Intelligent Bark Beetle Identifier (IBBI)

IBBI is a Python package that provides a simple and unified interface for detecting and classifying bark and ambrosia beetles from images using state-of-the-art computer vision models.

This package is designed to support entomological research by automating the laborious task of beetle identification, enabling high-throughput data analysis for ecological studies, pest management, and biodiversity monitoring.

Motivation

The ability to accurately detect and identify bark and ambrosia beetles is critical for forest health and pest management.
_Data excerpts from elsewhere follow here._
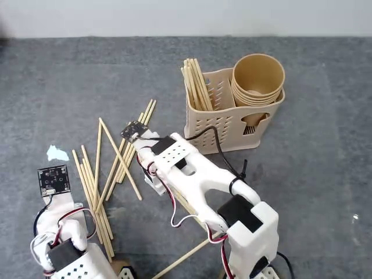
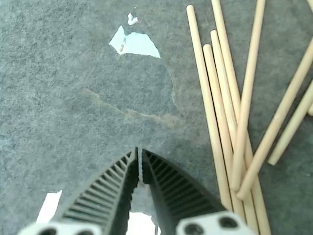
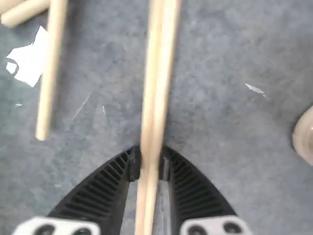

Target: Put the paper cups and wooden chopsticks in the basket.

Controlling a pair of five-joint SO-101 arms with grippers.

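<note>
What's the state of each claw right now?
Left claw: closed, empty.
Right claw: closed on wooden chopsticks.

One slotted basket (image 1: pixel 221 125) stands at the upper right of the frame. It holds a single nested stack of paper cups (image 1: pixel 258 72). I make out about five rims, though they crowd too close for a sure count. Some five wooden chopsticks (image 1: pixel 196 81) stand in its other compartment. Roughly a dozen loose chopsticks (image 1: pixel 87 180) lie at centre left. There are two arms, the left arm (image 1: pixel 64 250) at lower left and the right arm (image 1: pixel 197 174) at lower centre. One pale paper scrap (image 1: pixel 57 153) lies at left.
</note>
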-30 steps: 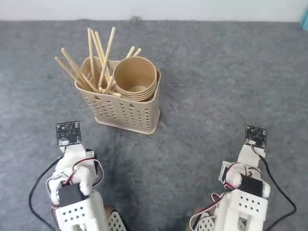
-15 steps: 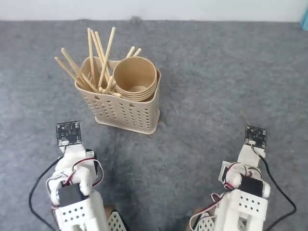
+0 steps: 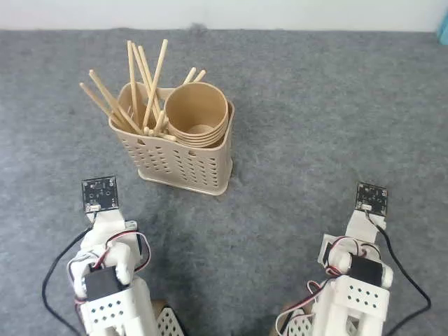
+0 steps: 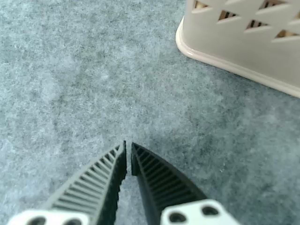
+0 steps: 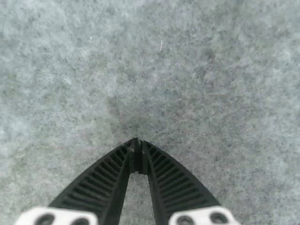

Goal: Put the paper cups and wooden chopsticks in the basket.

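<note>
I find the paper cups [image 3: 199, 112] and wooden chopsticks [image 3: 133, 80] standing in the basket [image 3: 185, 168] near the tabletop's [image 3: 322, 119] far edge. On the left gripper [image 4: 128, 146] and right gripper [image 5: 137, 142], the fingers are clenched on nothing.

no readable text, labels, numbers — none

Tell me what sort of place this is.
Most likely a robot practice bench, not a kitchen: a left arm and right arm sit side by side on a grey felt-covered table, with a beige basket staged with paper cups and wooden chopsticks.
</note>
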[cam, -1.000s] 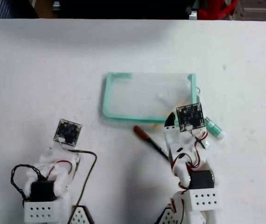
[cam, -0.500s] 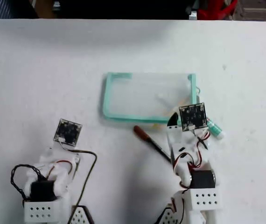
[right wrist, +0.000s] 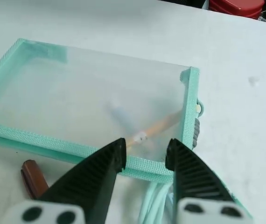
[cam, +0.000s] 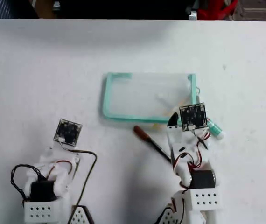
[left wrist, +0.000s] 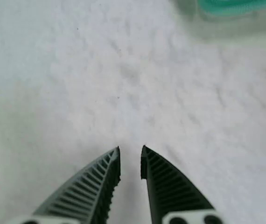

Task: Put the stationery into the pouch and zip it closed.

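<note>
A see-through pouch [cam: 133,93] with a green edge lies flat in the middle of the white table [cam: 53,60]. Two things are inside it, near the end closest to the right arm. One is a thin yellow stick [right wrist: 158,126] that looks like a pencil. The other is a pale white stick [right wrist: 116,114], too blurry through the plastic to name. The small grey zip pull [right wrist: 196,127] sits at that same end of the pouch, and it is hard to tell if the zip is open or closed. A pen [cam: 149,140] with a dark red-brown cap lies on the table just outside the pouch's near edge, beside the right arm. A green and white tube [cam: 214,128] lies on the table on the other side of that arm. The right gripper [right wrist: 144,149] hangs over the near edge of the pouch with its two black fingers spread apart, and it holds nothing. The left gripper [left wrist: 130,156] is well away from the pouch, over bare table. Its fingers are almost together, with a thin gap between the tips, and it holds nothing.
</note>
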`<state>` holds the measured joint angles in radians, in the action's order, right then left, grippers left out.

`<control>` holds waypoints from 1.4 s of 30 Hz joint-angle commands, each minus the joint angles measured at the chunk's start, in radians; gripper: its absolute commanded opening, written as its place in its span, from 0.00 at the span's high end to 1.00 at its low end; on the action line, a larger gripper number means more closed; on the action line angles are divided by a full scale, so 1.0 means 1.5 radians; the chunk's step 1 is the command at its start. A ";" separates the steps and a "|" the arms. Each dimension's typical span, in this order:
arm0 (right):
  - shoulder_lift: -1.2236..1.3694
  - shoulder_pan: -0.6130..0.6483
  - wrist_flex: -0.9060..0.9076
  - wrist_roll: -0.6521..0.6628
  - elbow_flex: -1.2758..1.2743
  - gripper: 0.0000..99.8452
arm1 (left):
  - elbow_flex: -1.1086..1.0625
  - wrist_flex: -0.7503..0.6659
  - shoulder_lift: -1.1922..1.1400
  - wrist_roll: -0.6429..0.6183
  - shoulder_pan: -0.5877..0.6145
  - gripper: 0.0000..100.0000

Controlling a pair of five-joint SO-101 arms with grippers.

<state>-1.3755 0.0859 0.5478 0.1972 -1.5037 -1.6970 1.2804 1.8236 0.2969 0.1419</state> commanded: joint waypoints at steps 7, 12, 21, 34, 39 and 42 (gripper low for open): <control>-0.005 -0.001 -0.026 -0.009 0.000 0.85 | 0.003 0.004 0.001 0.004 -0.006 0.91; -0.005 -0.003 -0.092 -0.008 -0.042 0.85 | 0.003 0.004 0.001 0.004 -0.006 0.91; -0.005 0.004 -0.125 -0.005 -0.063 0.85 | 0.003 0.004 0.001 0.002 -0.088 0.91; -0.005 0.014 -0.139 -0.004 -0.071 0.85 | 0.170 -0.058 0.001 0.003 -0.023 0.91; -0.005 0.012 -0.194 -0.004 -0.099 0.85 | 0.293 -0.055 0.001 0.008 -0.005 0.91; -0.005 0.012 -0.198 -0.004 -0.100 0.85 | 0.345 -0.034 0.001 0.057 -0.006 0.91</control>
<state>-1.3755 0.1028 0.2777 0.1880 -1.6617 -1.3165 1.2190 1.8236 0.3030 0.1250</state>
However, traditional methods face significant challenges:

They are slow and time-consuming.
They require highly specialized expertise.
They create a bottleneck for large-scale research.

The IBBI package provides a powerful, modern solution to overcome these obstacles by making available pre-trained, open-source models to automate detection and classification from images, lowering the barrier to entry for researchers. The IBBI package also makes other advanced techniques available to the user such as general zero-shot detection, general feature extraction, model evaluation, and model explainability.

Key Features

Model Access:
Access powerful models with a single function call ibbi.create_model(). The following types of models are available:
- Single-Class Bark Beetle Detection: Detect the presence of any bark beetle in an image. These models have been trained with the task of single-class object detection on Bark and ambrosia beetle specific data. These models do not classify the species of beetle, only its presence and location in an image.
- Multi-Class Species Detection: Identify the species of a beetle from an image. These models have been trained with the task of multi-class object detection on Bark and ambrosia beetle specific data. These models classify the species of beetle, as well as its presence and location in an image.
- General Zero-Shot Detection: Detect objects using a text prompt (e.g., "insect"), without prior training on bark and ambrosia beetle specific data (e.g., GroundingDINO, YoloWorld). These models have been trained on large, diverse datasets and can generalize to detect a wide range of objects based on textual descriptions.
- General Pre-trained Feature Extraction: Extract feature embeddings from images using pre-trained models without additional training for specifically identifying bark and ambrosia beetles (e.g., DINOv3, EVA-02).
Model Evaluation:
This package includes a small set of ~2 000 images of 63 species for benchmarking model performance using a simple call to the ibbi.Evaluator() wrapper. The evaluation wrapper makes computing of the following types of metrics easy:
- Classification Metrics: Assesses the model's ability to correctly classify species. The evaluator.classification() method returns a comprehensive set of metrics including accuracy, balanced accuracy, F1-score, Cohen's Kappa, precision, and recall alongside a confusion matrix.
- Object Detection Metrics: Evaluates the accuracy of bounding box predictions. The evaluator.object_detection() method calculates the mean Average Precision (mAP) over a range of Intersection over Union (IoU) thresholds. You can also get per-class AP scores to understand performance on a species-by-species basis.
- Embedding & Clustering Metrics: Evaluates the quality of the feature embeddings generated by the models. The evaluator.embeddings() method performs dimensionality reduction with Uniform Manifold Approximation and Projection (UMAP) and clustering with Hierarchical Density-Based Spatial Clustering of Applications with Noise (HDBSCAN), then calculates:
  - Intrinsic metrics to assess the quality of the clusters themselves, such as the Silhouette Score, Davies-Bouldin Index, and Calinski-Harabasz Index.
  - Extrinsic metrics that compare the clusters to the ground-truth species labels, including the Adjusted Rand Index (ARI), Normalized Mutual Information (NMI), and Cluster Purity.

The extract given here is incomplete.